We are not curing Alzheimer’s, and I don’t want to make any claim like that. But it has been medically shown that we can slow down the deterioration of that disease. If a patient is forgetting words at a certain pace and we can slow that down, that adds value to the quality of life for the patient and their family as well as cost savings for their medical plan. 
 
MTDHN: Can you tell us about your licensed professionals? 

DBA: All our speech therapists must have their clinical competency and have a minimum of six years of experience in an in-person environment.  

We have a governing body called the American Speech and Hearing Association (ASHA) that oversees and makes sure that our therapists are in good standing and follow their continued education and licensing requirements.  

In regard to licensing, I wish it was simpler for us because there is really no difference in treatment with an aphasia patient in Florida versus in Texas. Yet those are two different licenses, two different applications and two different continuing education requirements. We would love to see some unified telemedicine licensing across all 50 states to streamline access to care for patients and simplify licensing issues for professionals. 

Another great benchmark includes subspecialties. We interview our therapists to understand what they are most passionate about. What do they want to address or support? We have some therapists who only work with adults or only work with kids, or specifically work with the autism population.  

One of our therapists told us that her brother is autistic and that she entered this space because she saw all the therapists coming in and out of her house, working with her brother. She wants to also help that population and because she’s licensed in multiple states, we can give her a caseload of autistic children to assist.  

If we embrace their subspecialty and their passion, our therapists will be able to get a deeper understanding of that member’s condition.  

MTDHN: You mentioned earlier about COVID-19. Does it have any impact on speech and communication disorders?  

DBA: Tremendously.  

Recovering COVID patients will have different complications. If they were intubated, their vocal cords might have been damaged, and they need to strengthen and improve their vocal cords.

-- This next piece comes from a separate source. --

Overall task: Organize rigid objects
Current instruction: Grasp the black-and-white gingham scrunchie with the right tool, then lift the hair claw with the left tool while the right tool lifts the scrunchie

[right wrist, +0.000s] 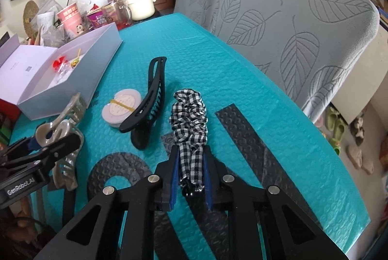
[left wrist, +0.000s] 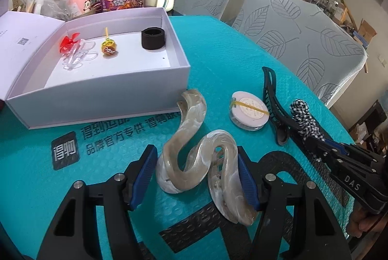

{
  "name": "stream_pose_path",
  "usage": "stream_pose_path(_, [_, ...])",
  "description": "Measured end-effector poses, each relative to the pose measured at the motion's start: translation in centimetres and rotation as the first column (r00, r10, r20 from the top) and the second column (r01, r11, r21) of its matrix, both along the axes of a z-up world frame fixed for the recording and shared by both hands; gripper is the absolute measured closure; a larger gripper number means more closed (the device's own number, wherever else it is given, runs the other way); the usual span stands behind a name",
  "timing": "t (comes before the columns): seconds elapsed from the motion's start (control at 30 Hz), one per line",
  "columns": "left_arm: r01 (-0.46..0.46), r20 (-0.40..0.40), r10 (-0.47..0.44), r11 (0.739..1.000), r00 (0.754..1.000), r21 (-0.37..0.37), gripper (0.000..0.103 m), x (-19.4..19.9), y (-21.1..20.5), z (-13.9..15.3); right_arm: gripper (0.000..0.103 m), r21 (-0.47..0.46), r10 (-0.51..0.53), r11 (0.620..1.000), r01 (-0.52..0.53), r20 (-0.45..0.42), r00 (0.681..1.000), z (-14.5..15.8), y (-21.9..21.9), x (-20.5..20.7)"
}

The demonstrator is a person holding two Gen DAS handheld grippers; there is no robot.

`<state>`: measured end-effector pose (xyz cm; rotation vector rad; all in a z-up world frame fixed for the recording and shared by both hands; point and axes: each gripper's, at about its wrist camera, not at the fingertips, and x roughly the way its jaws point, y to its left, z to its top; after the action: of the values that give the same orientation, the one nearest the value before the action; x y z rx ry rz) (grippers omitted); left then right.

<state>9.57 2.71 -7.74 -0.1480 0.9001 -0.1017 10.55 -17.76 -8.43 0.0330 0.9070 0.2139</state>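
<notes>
Landmark: open white cardboard box (left wrist: 135,80) on teal bubble-wrap mat (left wrist: 218,46).

Marbled beige S-curved acrylic hair claw (left wrist: 194,158) lies just in front of box. Judged light, stiff, glossy, so slippery and likely brittle; best taken across its near lobe. Left gripper (left wrist: 197,181) is tilted down, jaws part-open w/ blue pads flanking that lobe; right-hand pad touching, firm grip not confirmed.

Black-white gingham fabric scrunchie (right wrist: 190,124), right of box, well apart: soft, compressible. Right gripper (right wrist: 191,177), also angled down, is clamped tight on its near end.
</notes>
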Motion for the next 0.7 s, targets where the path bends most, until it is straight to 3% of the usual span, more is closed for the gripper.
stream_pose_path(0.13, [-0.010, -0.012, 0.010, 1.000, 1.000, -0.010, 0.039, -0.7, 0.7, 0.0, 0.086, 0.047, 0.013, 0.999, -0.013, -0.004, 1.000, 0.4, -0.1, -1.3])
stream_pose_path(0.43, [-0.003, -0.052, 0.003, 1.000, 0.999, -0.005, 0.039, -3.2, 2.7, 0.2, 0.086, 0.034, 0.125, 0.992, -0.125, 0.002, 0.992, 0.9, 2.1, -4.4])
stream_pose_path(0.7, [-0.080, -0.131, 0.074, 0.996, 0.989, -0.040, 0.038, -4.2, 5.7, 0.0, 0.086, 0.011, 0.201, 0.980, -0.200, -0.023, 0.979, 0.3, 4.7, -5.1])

Some patients who still have breathing issues will run out of air in the middle of speaking and we work with them on diaphragmatic breathing. 

I just want to make a quick note. I am not a speech therapist so I’m not giving any clinical advice in any way, shape or form. I am just speaking from our speech therapists’ experiences and recommendations.  

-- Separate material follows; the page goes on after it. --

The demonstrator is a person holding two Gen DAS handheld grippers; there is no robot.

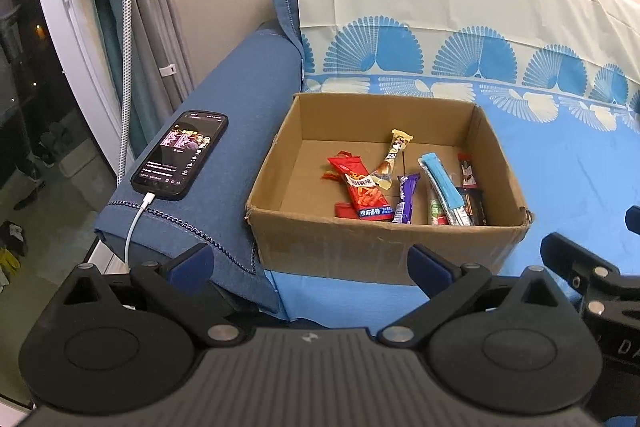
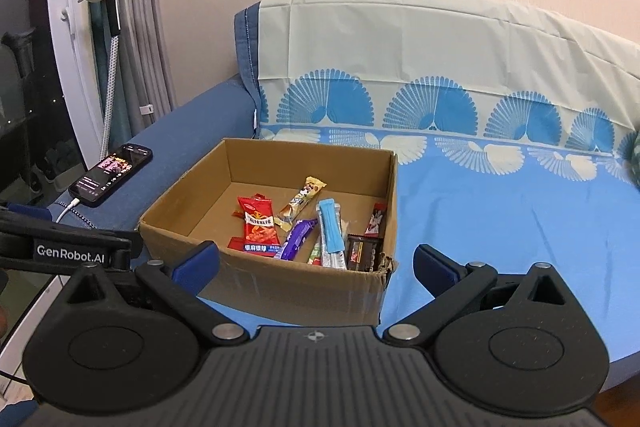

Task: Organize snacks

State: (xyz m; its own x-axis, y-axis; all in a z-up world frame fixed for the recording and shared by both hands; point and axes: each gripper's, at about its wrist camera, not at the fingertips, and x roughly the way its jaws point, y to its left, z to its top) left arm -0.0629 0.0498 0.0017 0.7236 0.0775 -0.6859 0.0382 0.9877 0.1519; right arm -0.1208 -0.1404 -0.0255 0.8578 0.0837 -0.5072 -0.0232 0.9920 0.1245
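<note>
Ahead, snack box (image 1: 380, 243) beyond splayed left gripper (image 1: 308, 263)

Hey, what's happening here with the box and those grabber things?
A person holds two claws, both open and empty, in front of an open brown cardboard box on a blue-covered sofa. Snacks already lie inside, among them a red chili-snack packet and a purple wrapped bar. A lit black phone charges on the armrest.

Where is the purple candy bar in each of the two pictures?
Left wrist view: the purple candy bar lies in the cardboard box, near its front wall, right of the red snack packet.
Right wrist view: it lies at the box's front middle, left of the blue packet.
Shared landmark: the red snack packet.
</note>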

So that is stage one. Stage two, we’ve developed a long COVID-19 program. The goal behind it is to focus on the brain fog. Any kind of cognitive disability would fall under speech and language pathology. There is a cognitive component to brain fog, so we have developed a long COVID program that supports those members. We work with them on a one-on-one basis with different exercises and activities that they can do to improve their memory and speech skills. Hopefully, we’ll be launching a group therapy program as well, shortly.  

MTDHN: If leaders want to get in contact with the company, who should they be contacting?  

DBA: They can contact me. As chief growth officer & product development, I work with outside organizations.  

MTDHN: Is there anything else you would like to mention?  

DBA: In the movie, A Few Good Men, Jack Nicholson was on trial, and he made a statement saying, “I’m here to defend those who can’t defend themselves.”  

What I want to say to you is that I’m here to speak for those who can’t speak for themselves. I’m here to be the voice for those 46 million members, the 90% out there who are not getting access to care and support.  

It’s not just a rural problem. It’s an urban problem as well. We get numerous people from Los Angeles to New York City who tell us that they have a clinic five minutes away, but the next opening is three months from now.  

If you just had a stroke, the quicker you start rehabilitation, the better the results will be. So don’t think of it as a rural issue—think of it as an all-around, across-the-board, access issue and we need to leverage technology to improve this access.